Head of Retail Banking and Wealth Management Tara Latini said children who are exposed to the concept of saving and money management from an early age are more likely to develop good financial habits.
“As they learn more about the value of money, they will be become more sustainable to initiate healthy, honest and constructive conversations with their parents about money,” she said in a statement today (Feb 7).
She said the children would be benefiting from the values of financial education in the form of money management and personal finance for the rest of their lives.
Latini said the importance of financial literacy was recognised by the government with the launch of the National Strategy for Financial Literacy (NSFI) last year – a five-year plan to raise Malaysia’s level of financial literacy, by Prime Minister Tun Dr Mahathir Mohamad.
She said the NSFI revealed that Malaysians have low confidence regarding their own financial knowledge, with one in three rating themselves as having poor financial knowledge.
Therefore, she said promoting financial education and a positive financial culture in children and youth are essential to building a financially literate population capable of making informed decisions.
“As young people develop financial literacy, it may spur their interest in more advanced concepts – like social entrepreneurship and self-employment – that might benefit not only their own families but also entire communities,” she added.

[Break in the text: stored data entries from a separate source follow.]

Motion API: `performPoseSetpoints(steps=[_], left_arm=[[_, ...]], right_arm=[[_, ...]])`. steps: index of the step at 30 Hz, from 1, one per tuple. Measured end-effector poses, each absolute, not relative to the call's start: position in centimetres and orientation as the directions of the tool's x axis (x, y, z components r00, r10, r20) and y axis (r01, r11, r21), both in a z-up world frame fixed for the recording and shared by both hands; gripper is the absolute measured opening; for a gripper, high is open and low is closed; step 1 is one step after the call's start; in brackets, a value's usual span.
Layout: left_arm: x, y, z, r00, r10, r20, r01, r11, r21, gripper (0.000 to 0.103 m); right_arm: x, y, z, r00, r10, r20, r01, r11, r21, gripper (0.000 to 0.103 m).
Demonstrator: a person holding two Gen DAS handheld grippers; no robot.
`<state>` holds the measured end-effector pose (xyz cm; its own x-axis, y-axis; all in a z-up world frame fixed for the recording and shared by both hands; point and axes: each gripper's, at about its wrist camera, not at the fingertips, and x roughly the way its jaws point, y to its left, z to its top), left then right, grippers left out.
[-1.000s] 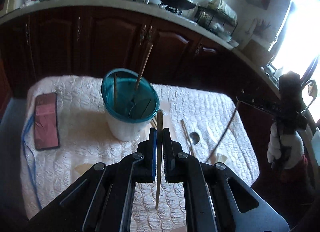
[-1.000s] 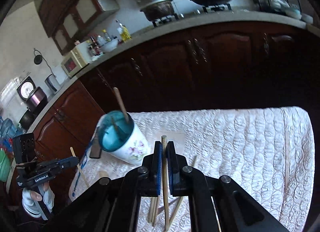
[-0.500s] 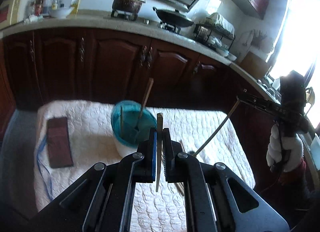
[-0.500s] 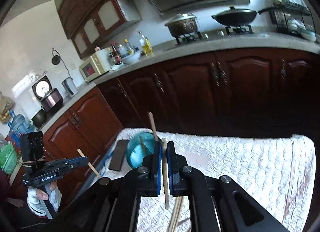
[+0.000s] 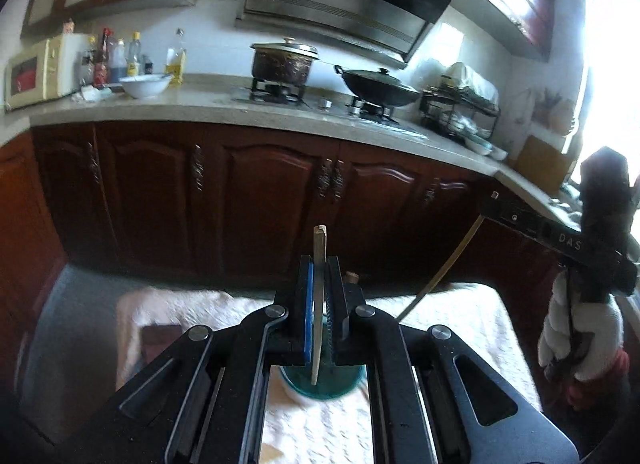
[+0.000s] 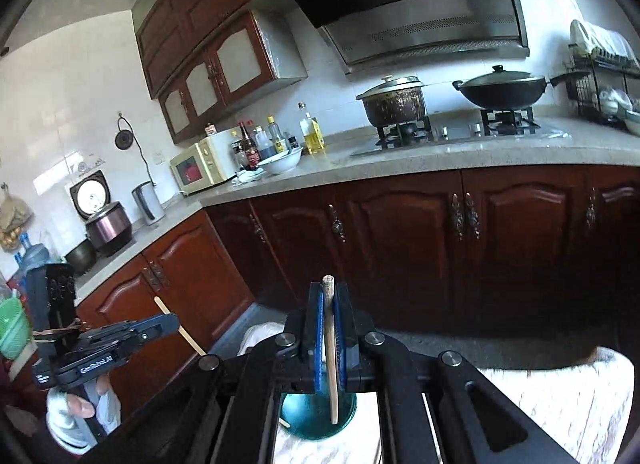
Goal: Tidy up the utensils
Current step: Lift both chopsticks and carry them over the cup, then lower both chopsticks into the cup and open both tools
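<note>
My left gripper is shut on a wooden chopstick held upright; its lower tip hangs over the teal-rimmed cup seen between the gripper's arms. My right gripper is shut on another wooden chopstick, its lower end over the same cup. The right gripper with its chopstick shows at the right of the left wrist view. The left gripper with its chopstick shows at the left of the right wrist view.
The cup stands on a white quilted cloth over a small table. A dark phone lies on the cloth at left. Dark wooden cabinets and a counter with pots stand behind.
Both grippers have risen and tilted up with their chopsticks. The cup and cloth have dropped to the bottom of both views, and the loose utensils on the cloth are out of sight.
</note>
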<state>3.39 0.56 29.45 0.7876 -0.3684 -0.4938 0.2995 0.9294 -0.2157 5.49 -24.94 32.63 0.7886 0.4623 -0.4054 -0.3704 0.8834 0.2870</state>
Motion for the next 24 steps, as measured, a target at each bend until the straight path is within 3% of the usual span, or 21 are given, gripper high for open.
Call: performPoseSetpoints(steps=[24], left_arm=[[7.1, -2.5, 20.7, 0.722, -0.296, -0.625, 0.251, 0.954, -0.162, 0.004]], right_arm=[[13.1, -22.0, 20.7, 0.67, 0.489, -0.558, -0.325, 0.87, 0.371, 0.005]])
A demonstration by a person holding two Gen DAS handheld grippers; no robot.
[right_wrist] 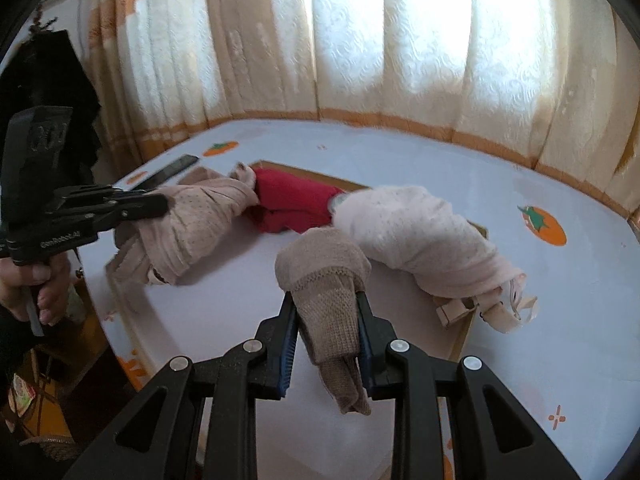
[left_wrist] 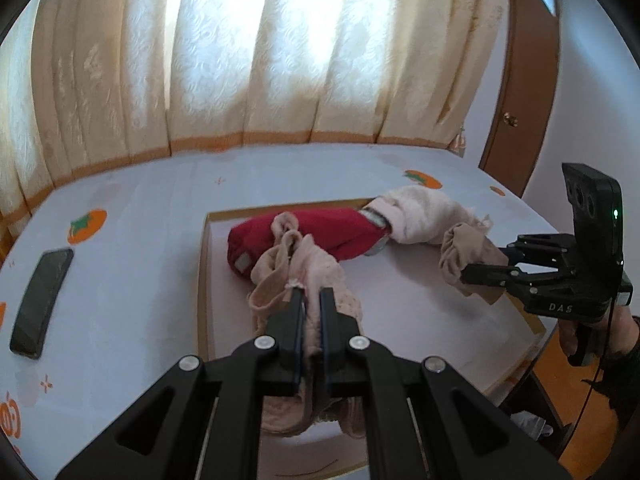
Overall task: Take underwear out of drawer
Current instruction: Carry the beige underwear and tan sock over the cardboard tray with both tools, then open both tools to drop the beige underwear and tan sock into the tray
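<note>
My left gripper (left_wrist: 312, 294) is shut on a pink dotted pair of underwear (left_wrist: 308, 268), which bunches ahead of the fingers and hangs below them. In the right wrist view the left gripper (right_wrist: 162, 204) holds that pair (right_wrist: 192, 232) over the left end of a shallow brown-rimmed drawer (right_wrist: 312, 174). My right gripper (right_wrist: 325, 300) is shut on a tan knit pair (right_wrist: 324, 276) just above the drawer's pale liner. From the left wrist view the right gripper (left_wrist: 480, 266) and the tan pair (left_wrist: 464, 256) are at the right. A red pair (left_wrist: 312, 232) and a pale pink garment (left_wrist: 424, 216) lie in the drawer (left_wrist: 202, 280).
The drawer rests on a table with a pale cloth printed with orange fruit (right_wrist: 544, 224). A black phone (left_wrist: 40, 300) lies left of the drawer. Cream curtains (left_wrist: 248, 60) hang close behind the table. A brown door (left_wrist: 524, 100) stands at the far right. A person's hand (right_wrist: 36, 284) grips the left handle.
</note>
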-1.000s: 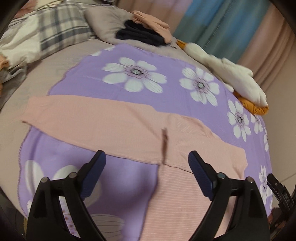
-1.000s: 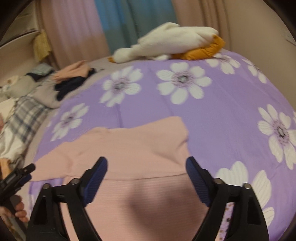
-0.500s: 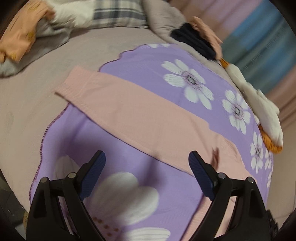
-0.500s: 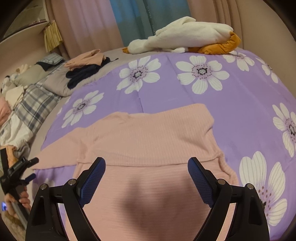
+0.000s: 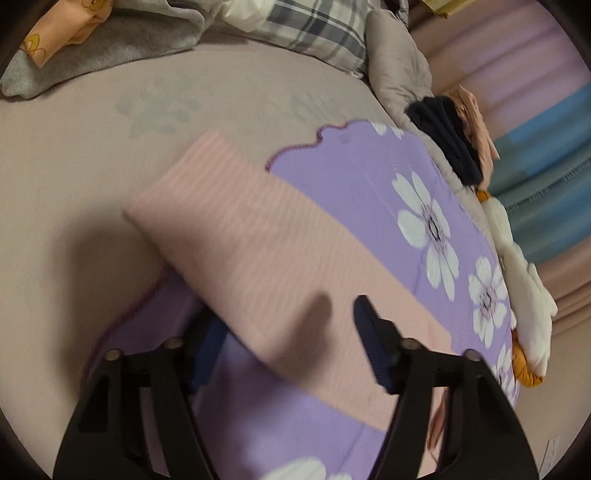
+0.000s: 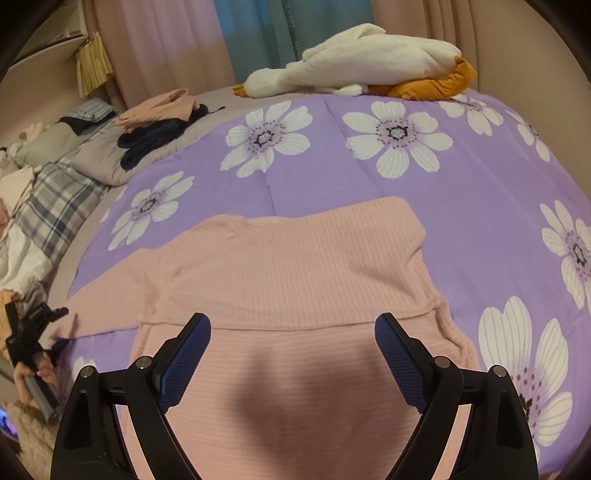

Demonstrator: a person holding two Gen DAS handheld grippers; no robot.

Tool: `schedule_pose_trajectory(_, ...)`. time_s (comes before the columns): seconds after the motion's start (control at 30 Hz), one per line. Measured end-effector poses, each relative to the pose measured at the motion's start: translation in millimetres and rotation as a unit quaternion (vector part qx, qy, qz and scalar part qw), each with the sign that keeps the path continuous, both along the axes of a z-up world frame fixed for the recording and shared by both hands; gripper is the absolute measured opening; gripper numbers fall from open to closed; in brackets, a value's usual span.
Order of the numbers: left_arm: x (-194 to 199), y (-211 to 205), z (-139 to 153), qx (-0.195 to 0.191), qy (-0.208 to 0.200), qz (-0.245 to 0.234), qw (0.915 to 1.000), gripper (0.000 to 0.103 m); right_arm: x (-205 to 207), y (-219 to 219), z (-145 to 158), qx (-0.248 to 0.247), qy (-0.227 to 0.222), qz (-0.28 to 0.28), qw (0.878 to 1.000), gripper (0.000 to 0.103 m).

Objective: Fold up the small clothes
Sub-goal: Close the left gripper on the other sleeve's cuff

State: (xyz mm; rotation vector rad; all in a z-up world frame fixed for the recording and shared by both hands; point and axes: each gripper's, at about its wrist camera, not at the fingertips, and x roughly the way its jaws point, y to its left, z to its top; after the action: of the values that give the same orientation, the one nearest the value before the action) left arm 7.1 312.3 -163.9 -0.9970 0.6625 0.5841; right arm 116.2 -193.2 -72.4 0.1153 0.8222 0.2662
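Observation:
A pink ribbed sweater point(image 6: 295, 266) lies flat on the purple flowered blanket point(image 6: 461, 192), its top part folded down over the body. Its long sleeve point(image 5: 251, 243) stretches off the blanket onto the beige sheet. My left gripper point(image 5: 284, 317) straddles that sleeve near its cuff end. One blue pad point(image 5: 369, 332) sits above the cloth, the other is partly under the sleeve's edge. Its jaws are closing and a gap still shows. My right gripper point(image 6: 291, 321) hangs open over the sweater's body, nothing between its fingers. In the right wrist view the left gripper point(image 6: 33, 328) shows at the far left in a hand point(image 6: 37, 373).
A white and orange plush toy point(image 6: 362, 62) lies at the blanket's far edge. Dark and peach clothes point(image 6: 159, 125) are piled on a grey pillow, with plaid bedding point(image 5: 314, 29) and a grey cloth point(image 5: 103, 48) beyond. Curtains hang behind the bed.
My left gripper slid along the sleeve toward its cuff, dropped lower and rolled; its fingers have drawn closer with the sleeve between them. The right gripper barely moved.

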Motion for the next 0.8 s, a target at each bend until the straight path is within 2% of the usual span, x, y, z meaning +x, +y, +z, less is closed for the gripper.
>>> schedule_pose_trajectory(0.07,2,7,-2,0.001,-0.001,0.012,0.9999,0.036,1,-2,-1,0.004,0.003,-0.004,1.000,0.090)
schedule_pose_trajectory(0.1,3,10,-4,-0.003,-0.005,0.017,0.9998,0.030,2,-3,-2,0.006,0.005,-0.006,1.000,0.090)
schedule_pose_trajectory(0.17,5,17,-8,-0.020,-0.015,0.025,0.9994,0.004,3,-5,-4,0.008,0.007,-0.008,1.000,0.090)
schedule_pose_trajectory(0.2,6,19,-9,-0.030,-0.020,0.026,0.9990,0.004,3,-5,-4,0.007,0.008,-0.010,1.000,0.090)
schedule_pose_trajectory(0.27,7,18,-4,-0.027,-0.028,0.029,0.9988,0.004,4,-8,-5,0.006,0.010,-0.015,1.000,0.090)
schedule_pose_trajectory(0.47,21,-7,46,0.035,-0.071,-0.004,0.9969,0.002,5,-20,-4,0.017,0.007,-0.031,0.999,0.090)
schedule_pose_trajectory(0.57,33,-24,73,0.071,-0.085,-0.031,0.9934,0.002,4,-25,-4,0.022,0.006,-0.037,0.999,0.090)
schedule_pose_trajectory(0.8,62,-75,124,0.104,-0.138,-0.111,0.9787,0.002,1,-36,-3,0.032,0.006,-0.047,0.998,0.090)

HSBC said parents could help their children to be money-savvy by teaching them to manage the angpow money they received in three basic ways – save, spend and share.
“Discuss with your child about goals for using their money and encourage them to save part of their angpow money accordingly, set up a process for saving money in a children’s savings bank account, this can help you regularly monitor how much has been saved, and talk to your child about goals for using their money,” it said.
It said after putting aside money for savings, parents should let the child spend some on their favourite food, books, gift items and leisure activities, and give them a level of independence but guide them to be a wise consumer.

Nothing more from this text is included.